A matéria de capa da última edição do CadaMinuto Press estampou a manchete “Juventude negra alagoana: Sob a mira do descaso”, com base na denúncia do deputado federal Paulão (PT), membro da CPI da Violência contra Jovens Negros e Pobres, conhecida como CPI Jovem. O parlamentar expôs um cenário de descaso dos poderes instituídos alagoanos, acerca de requerimentos feitos pela comissão parlamentar de inquérito e que não teriam sido respondidos.

No bojo da matéria, o deputado Paulão afirma que “lamentavelmente e para tristeza maior, o Ministério Público também não encaminhou uma linha sequer do que foi requerido. Essa é uma questão emblemática porque o MP é uma instituição de fiscalização e defesa aos direitos da sociedade”. E mais, o deputado sugeriu que, por não se tratar de vítimas endinheiradas, o MP não teria interesse no tema.

“O foco da CPI era a violência contra jovens negros e pobres e as autoridades alagoanas não tiveram a devida atenção. Com toda certeza seria diferente se as vítimas fossem brancas e estivessem inseridas nas classes mais abastadas”, concluiu o deputado.

Diante do exíguo tempo entre o contato da reportagem e o fechamento da edição, a resposta do Procurador-geral de Justiça, assim como da assessoria da Prefeitura de Maceió, não chegaram em tempo. Mas Sérgio Jucá, representante do Ministério Público Estadual (MP) procurou a reportagem para “restituir a verdade dos fatos”. Jucá afirmou “peremptoriamente que não recebeu qualquer correspondência da CPI”.

Sérgio Jucá disse também que o deputado Paulão mentiu, falseou com a verdade e que pode ter agido por irresponsabilidade, mas também por mágoa e ressentimento com o MP. “Ele tem que provar que esta solicitação veio ao Ministério Público. Em nenhum momento a CPI procurou o Ministério Público Estadual. Jamais chegou à esfera da Procuradoria-geral de Justiça solicitação neste sentido”, afirmou indignado Jucá.
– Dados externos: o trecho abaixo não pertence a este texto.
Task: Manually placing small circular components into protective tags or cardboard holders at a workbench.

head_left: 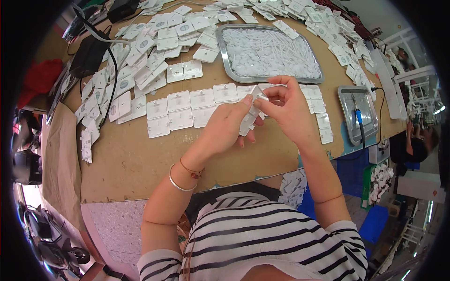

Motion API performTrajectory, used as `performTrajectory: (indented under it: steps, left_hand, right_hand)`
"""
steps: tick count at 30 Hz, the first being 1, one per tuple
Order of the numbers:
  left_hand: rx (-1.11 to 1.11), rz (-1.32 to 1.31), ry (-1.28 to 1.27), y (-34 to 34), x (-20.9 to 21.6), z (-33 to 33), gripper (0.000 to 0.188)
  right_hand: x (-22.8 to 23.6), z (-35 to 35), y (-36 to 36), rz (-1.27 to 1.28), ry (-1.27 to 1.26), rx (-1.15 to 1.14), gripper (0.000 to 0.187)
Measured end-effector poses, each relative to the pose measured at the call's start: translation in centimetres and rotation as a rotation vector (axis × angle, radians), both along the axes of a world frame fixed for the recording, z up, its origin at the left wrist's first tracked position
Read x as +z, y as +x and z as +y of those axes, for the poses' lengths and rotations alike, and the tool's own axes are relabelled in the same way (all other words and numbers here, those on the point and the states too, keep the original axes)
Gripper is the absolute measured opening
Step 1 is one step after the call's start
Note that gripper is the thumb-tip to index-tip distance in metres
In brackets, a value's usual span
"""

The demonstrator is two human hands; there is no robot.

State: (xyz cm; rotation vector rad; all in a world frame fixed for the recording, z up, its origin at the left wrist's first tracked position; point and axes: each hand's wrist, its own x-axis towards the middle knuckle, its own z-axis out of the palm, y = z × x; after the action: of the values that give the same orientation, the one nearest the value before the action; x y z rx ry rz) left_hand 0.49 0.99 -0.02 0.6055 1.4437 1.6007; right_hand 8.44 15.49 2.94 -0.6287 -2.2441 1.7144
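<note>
Here the left hand (228, 125) is closed around a white square plastic casing (249, 114), fingers wrapped under it and thumb pressed along its upper edge, so the piece stands tilted on its side just above the brown worktop (136, 164). The right hand (287, 110) meets it from the other side: thumb and forefinger are pinched together on a small white insert (261, 99) at the casing's top corner, the remaining fingers curled loosely behind. The two hands touch each other around the casing, which sits between them.

Just beyond the left hand's knuckles lies a neat double row of flat white casings (178, 110), laid edge to edge and running off to the left. Farther out to the left and beyond them, a loose heap of similar white pieces (140, 51) spreads across the table. Directly beyond both hands sits a metal tray (226, 51) filled with small white parts. Well to the right of the right hand is a smaller metal tray (346, 104) holding a blue-handled tool (360, 122) with a cable. More white casings (323, 129) lie just beside the right wrist. The left wrist carries a silver bangle (179, 183) and a thin cord bracelet (192, 170)
</note>
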Motion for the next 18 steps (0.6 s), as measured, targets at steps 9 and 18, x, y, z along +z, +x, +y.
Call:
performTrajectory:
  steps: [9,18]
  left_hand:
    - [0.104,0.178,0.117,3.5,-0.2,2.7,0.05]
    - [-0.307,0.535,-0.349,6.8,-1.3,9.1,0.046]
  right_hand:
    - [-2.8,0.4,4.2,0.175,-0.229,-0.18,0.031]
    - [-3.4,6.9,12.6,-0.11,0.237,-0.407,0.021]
O procurador-geral de Justiça desafiou o deputado a provar que o requerimento chegou ao conhecimento do MP. “É mentira! Eu desafio a qualquer membro da CPI, especialmente ao deputado Paulão a fazer prova de que esta solicitação foi recebida pelo MP. Pode até ter sido encaminhada, mas jamais essa solicitação veio ao MP. O deputado Paulão falseia a verdade”.

“Jamais o MP, na minha gestão ou em qualquer outra, deixou de prestar informações. Ele falseia a verdade. A matéria fala meu nome várias vezes e em momento nenhum isso veio à Procuradoria-geral de Justiça. E chama a atenção que este seja um requerimento de uma Comissão Parlamentar de Inquérito. Afirmo peremptoriamente, o deputado Paulão mentiu e falseou a verdade”, reafirmou.
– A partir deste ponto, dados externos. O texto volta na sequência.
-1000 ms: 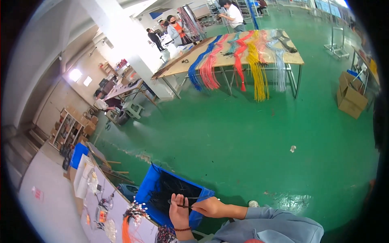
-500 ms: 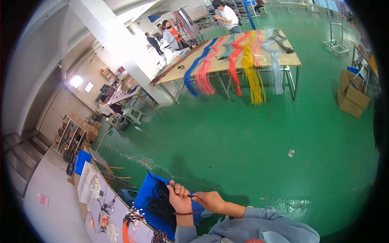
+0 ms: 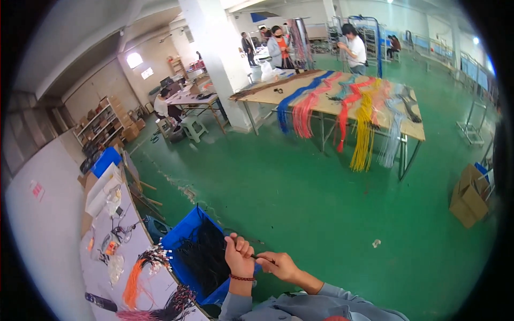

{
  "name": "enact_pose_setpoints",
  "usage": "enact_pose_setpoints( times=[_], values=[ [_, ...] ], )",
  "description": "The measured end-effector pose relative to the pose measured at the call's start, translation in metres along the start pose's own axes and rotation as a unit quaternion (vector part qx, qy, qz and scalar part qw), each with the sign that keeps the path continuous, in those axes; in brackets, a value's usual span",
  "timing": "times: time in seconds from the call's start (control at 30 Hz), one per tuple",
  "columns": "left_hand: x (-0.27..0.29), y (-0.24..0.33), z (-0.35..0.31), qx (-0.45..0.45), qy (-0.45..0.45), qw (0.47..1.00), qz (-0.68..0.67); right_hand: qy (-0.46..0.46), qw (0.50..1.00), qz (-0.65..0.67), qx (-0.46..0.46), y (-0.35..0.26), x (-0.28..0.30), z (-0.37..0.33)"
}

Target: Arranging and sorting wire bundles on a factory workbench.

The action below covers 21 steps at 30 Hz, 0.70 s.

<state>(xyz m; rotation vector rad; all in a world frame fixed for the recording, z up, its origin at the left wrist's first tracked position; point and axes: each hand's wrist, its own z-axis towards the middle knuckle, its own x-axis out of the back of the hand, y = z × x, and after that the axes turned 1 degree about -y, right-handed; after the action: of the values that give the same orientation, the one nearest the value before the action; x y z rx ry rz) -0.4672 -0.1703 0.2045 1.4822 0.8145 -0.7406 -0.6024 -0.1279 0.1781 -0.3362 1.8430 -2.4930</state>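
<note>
My left hand [image 3: 239,258], with a dark red bead bracelet at the wrist, is closed on a thin black cable [image 3: 254,256]. My right hand [image 3: 279,266] pinches the same cable close beside it. The fingers hide most of its length. Both hands are held up at the right edge of a blue bin [image 3: 182,218]. A loose tangle of black cables [image 3: 206,259] fills the bin.
A pale table [image 3: 99,227] at the left bears orange wires [image 3: 135,281], dark wire bundles [image 3: 174,305] and small bags. Farther off, a long table [image 3: 267,96] carries colored wire bundles, with people behind it. A cardboard box [image 3: 467,198] stands at right.
The whole view has shifted, bringing more of the bin and the left table into sight. My hands stay close together on the cable.
</note>
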Motion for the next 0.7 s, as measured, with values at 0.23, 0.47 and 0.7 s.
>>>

Profundamente indignado, Jucá frisou que seu trabalho, enquanto membro do MP é lutar contra injustiças e fazer valer o interesse da sociedade, mas que não compreende por que o deputado imputou ao MP tamanha mentira. “Eu luto contra injustiças e ser vítima de uma injustiça?! Ainda mais grave, uma injustiça cometida por um deputado federal”.

“Posso usar o linguajar forte, mas no estrito cumprimento do dever legal”, justificou-se. E completou: “Eu não respeito um deputado mentiroso, que falseia a verdade, em busca de notícia fácil. O deputado Paulão não agiu de boa fé. Se ele é membro da CPI, ele tem acesso direto à secretaria, que controla remessa de expedientes e chegada desses expedientes aos destinatários, principalmente sobre os requerimentos que ele mesmo foi o autor”.

Sobre a insinuação que Paulão fez sobre a condição das vítimas negras e pobres, que seria esta a causa da alegada omissão do MP ao suposto requerimento formulado pela CPI Jovem, Sérgio Jucá achou ainda mais inadmissível. “O MP não faz distinção entre negro e branco ou entre rico e pobre, se fosse assim não viríamos processando esses deputados. o MP só investe aqui contra “trombadão”, não é “trombadinha” não”.

Jucá menciona ainda que as críticas vieram de um deputado condenado por improbidade administrativa, implicado na operação taturana. “Agora fazer uma crítica destituída de fundamento ao Ministério Público mostra irresponsabilidade ou mágoa e ressentimento com o MP, porque o MP o condenou por improbidade administrativa no célebre processo da Operação Taturana”.

E finaliza: “E o trabalho silencioso que o MP faz diuturnamente? Em favor dos humildes, dos excluídos, dos que são invisíveis perante a sociedade? O MP não faz distinção, jamais atua seletivamente”.